(Dataset records Opens)
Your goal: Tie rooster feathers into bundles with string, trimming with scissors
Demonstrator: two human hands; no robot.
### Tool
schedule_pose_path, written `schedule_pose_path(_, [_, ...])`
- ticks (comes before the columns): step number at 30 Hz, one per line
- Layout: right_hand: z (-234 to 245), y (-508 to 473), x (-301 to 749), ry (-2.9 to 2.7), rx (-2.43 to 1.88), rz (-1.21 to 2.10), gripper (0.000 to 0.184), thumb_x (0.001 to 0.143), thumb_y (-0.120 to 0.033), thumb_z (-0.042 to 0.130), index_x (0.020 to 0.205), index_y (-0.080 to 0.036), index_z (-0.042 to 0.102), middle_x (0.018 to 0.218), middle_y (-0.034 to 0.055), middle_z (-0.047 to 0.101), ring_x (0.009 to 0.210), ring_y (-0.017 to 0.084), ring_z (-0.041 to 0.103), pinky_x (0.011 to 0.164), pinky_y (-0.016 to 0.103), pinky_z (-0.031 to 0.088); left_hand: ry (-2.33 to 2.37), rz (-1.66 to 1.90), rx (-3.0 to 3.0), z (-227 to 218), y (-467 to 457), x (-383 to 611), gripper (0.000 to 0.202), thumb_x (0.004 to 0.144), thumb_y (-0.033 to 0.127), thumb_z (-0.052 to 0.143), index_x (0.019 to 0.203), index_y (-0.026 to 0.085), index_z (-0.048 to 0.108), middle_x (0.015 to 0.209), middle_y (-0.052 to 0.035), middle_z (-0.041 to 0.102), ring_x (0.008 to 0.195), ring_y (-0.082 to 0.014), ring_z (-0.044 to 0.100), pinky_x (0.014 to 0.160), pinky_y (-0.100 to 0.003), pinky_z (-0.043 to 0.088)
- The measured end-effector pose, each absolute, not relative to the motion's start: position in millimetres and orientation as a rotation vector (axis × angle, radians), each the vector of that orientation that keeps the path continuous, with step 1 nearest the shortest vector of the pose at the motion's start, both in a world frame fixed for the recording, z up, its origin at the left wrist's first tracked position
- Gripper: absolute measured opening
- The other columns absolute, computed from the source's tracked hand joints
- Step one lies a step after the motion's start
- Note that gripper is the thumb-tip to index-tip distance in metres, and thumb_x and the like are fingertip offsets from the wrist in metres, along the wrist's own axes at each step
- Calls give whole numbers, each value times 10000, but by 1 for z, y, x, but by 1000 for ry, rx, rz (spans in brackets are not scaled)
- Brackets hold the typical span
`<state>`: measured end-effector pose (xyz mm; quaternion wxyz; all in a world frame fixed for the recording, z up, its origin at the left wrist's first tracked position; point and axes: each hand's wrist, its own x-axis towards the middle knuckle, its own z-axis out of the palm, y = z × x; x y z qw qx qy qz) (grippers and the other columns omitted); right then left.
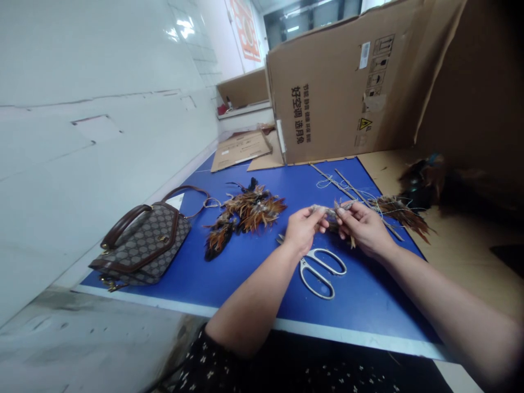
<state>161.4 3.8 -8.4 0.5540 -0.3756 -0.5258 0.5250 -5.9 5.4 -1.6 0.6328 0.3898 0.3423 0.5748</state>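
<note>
Over the blue tabletop, my left hand [303, 230] pinches one end of a small grey-brown feather bundle [327, 210]. My right hand [365, 226] is closed on the other end, thumb against fingers; a few feather tips poke out around it. Just below the hands lie scissors [323, 275] with silver handles, their blades partly hidden by my left wrist. A pile of brown and black feathers [260, 210] rests to the left. Beyond my right hand, thin sticks [356, 188] lie with loose pale string [327, 182], near more brown feathers [403, 213].
A patterned handbag [147, 243] with brown handles stands at the table's left. Behind the table rises a large cardboard box [335, 103], with a flattened cardboard piece [239, 150] beside it. A dark feather heap [421, 177] sits on cardboard at the right. A wall [135, 142] borders the left side.
</note>
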Motion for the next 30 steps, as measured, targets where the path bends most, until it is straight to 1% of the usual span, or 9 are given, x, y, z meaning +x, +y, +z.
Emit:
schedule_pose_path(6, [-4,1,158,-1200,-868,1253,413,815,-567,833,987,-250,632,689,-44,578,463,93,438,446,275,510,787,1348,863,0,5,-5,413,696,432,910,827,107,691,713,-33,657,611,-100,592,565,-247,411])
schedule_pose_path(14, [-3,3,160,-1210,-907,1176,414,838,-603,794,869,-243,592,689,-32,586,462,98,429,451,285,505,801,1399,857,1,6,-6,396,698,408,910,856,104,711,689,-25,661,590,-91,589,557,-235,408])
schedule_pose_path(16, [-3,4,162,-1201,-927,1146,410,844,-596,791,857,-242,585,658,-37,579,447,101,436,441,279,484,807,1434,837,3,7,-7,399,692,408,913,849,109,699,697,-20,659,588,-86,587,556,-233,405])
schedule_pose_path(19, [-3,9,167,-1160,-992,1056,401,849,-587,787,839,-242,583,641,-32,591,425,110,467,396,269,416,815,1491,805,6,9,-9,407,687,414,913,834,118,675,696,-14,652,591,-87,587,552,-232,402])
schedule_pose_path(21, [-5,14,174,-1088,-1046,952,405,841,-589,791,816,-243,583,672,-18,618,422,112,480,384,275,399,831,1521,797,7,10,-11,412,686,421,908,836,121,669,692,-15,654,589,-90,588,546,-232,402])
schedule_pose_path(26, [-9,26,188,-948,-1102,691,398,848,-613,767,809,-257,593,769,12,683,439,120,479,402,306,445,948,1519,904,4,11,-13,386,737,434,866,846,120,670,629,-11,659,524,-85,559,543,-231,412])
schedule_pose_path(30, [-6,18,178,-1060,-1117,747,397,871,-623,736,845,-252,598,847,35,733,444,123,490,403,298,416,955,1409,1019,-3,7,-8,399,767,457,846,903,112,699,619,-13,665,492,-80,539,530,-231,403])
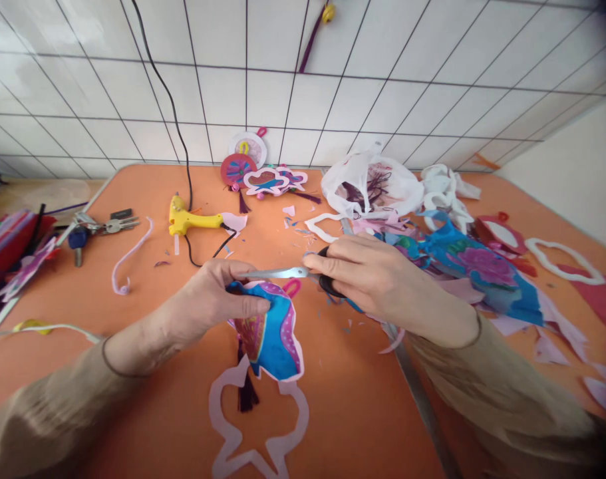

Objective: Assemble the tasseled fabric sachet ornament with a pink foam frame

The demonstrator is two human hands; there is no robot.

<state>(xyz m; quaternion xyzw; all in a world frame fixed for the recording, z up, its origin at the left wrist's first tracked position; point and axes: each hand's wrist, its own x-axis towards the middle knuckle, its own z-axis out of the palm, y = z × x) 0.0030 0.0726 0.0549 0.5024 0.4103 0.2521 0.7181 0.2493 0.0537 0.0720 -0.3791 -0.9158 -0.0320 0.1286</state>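
Observation:
Between its thumb and fingers, my left hand (pixel 205 303) grips a blue and purple fabric ornament (pixel 277 336) with a pale scalloped edge. A pink loop (pixel 293 288) sticks out at its top, and a dark tassel (pixel 247 392) hangs below. My right hand (pixel 370 269) is closed round the black handles of a pair of scissors (pixel 283 273). Their blades point left along the ornament's upper edge, with the tips by my left fingers. Whether the blades touch the fabric I cannot tell. Under the ornament lies a pale pink cut-out frame (pixel 300 416) on the orange table (pixel 362 406).
A yellow glue gun (pixel 195 221) with a black cord lies back left, near keys (pixel 108 225). Tasselled ornaments (pixel 237 169) and a white plastic bag (pixel 372 183) line the wall. Blue floral fabric (pixel 487 263), paper scraps and a white frame (pixel 565 261) cover the right side.

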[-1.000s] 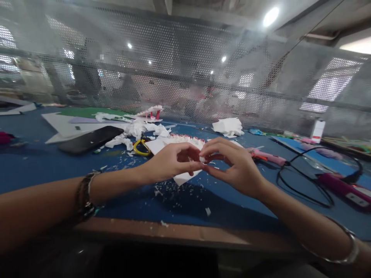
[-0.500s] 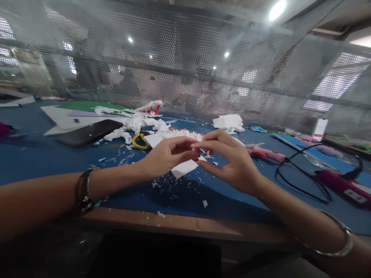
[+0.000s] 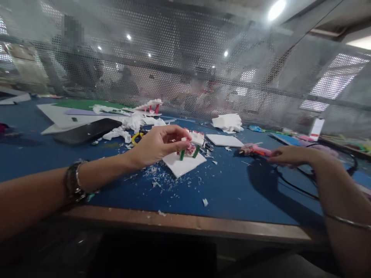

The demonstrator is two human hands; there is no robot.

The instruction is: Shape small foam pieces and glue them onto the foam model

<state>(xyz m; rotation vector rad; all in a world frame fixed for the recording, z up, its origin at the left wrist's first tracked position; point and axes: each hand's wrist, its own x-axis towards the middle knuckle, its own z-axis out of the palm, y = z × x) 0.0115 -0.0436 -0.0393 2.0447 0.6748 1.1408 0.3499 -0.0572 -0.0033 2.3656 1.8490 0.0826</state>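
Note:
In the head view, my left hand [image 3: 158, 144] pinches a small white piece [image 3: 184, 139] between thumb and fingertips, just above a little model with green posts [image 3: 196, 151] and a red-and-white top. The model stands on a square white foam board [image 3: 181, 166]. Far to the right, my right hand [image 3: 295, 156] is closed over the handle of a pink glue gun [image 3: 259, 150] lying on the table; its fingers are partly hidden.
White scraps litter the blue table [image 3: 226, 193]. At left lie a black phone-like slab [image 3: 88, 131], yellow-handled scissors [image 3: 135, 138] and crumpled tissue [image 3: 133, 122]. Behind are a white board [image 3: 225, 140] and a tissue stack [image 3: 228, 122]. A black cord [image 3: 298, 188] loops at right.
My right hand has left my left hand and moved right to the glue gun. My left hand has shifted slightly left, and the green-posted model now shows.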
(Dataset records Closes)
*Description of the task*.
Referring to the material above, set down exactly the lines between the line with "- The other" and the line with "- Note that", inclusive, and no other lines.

*Solution to this exercise*.
- The other columns absolute, computed from the source's tracked hand joints
- Step one lies a step after the motion's start
- Note that gripper is the thumb-tip to index-tip distance in metres, and thumb_x and the like are fingertip offsets from the wrist in metres, along the wrist's own axes at each step

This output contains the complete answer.